Maybe a reply to this thread of "got one at" hh:mm. The first reply would give us the approximate start time.

Followed by "all out" at hh:mm would give us the approximate end time.
2) Message boards : Number crunching : Solution for LHC Long Term debt problem ? (Message 13944)
Posted 11 Jun 2006 by Bill Hepburn
Post:


Immediately, the caches filled again upto normal values (and for the record "Connect to Network every X days" equals "Set local Cache size to X days worth of work" (which more or less will work out, depending on how accurate BOINC guesstimated the machine's performance)



I guess it depends on what you mean "more or less". It doesn't seem to work the other way though. when you initally get work, all seems to work as you describe. But, after a time, some of the work has been done... the local cache doesn't get replenished until the next scheduled connect. There has been lots of discussion on various message boards about the need of separating the two functions. I seem to remember a long time ago that there were two settings, but I could be wrong. In the scheme of things, I think it's not worth worrying about -- it works pretty well now.

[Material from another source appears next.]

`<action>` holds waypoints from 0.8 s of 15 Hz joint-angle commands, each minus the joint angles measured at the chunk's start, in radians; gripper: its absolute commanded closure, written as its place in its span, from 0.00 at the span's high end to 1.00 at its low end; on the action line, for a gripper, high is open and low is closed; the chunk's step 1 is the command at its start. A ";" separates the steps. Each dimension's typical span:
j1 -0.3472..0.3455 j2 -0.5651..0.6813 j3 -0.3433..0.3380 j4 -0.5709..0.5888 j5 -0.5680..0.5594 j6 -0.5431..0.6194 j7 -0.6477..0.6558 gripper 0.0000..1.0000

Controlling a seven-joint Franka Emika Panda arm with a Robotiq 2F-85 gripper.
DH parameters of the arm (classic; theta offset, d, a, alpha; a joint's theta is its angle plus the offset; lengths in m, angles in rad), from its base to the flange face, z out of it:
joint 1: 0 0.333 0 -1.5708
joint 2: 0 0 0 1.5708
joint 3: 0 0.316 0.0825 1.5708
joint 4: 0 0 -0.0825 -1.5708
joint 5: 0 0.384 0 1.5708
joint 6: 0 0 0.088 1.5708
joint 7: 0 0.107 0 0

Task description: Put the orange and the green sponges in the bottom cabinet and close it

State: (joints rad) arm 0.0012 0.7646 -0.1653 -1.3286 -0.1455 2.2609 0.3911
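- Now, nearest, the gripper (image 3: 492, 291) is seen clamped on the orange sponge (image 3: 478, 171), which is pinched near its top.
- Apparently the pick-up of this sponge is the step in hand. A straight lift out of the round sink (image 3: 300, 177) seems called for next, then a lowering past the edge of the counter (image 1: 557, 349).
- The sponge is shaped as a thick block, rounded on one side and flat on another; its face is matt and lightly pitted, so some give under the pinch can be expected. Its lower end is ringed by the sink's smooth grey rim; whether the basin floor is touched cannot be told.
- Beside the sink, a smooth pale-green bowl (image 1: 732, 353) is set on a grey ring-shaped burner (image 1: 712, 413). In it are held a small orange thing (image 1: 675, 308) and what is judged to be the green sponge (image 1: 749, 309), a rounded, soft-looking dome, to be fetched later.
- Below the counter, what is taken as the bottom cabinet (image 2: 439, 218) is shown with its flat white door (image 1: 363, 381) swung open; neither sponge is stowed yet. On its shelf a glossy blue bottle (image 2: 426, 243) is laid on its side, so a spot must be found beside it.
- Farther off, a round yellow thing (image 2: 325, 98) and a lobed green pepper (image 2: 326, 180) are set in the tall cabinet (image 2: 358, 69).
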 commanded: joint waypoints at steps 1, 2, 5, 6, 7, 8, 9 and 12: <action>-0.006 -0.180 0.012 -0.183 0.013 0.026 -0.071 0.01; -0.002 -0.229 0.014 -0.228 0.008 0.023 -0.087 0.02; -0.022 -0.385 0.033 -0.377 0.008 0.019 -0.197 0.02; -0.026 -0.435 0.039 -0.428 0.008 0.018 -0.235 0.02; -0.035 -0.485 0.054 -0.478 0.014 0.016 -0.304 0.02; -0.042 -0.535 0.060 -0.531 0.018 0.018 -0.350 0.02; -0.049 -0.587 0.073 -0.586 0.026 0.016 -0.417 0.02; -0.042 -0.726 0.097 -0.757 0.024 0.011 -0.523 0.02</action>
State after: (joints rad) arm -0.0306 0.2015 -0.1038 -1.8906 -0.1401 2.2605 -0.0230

Looks like I'll just wait until manually seeing LHC alive again, then temporarily switching LHC back on.



That's what I do. I do it mostly to keep from getting those messages "no new work... backing off for 1 minute" though.
3) Message boards : Number crunching : Solution for LHC Long Term debt problem ? (Message 13942)
Posted 11 Jun 2006 by Bill Hepburn
Post:


You know what is fun? Go into the client_state.xml file and delete the negative signs from the debt values and then watch the scheduler freak out for a while as it tries to make all the values add up to zero again.

:)


I like that... Might be fun to enter some huge numbers too... Probably won't hurt anything that reformatting the hard drive won't cure ;)
4) Message boards : Number crunching : Solution for LHC Long Term debt problem ? (Message 13934)
Posted 11 Jun 2006 by Bill Hepburn
Post:

Precisely. It seems it ought to continue to accumulate debt beyond that, but it doesn't.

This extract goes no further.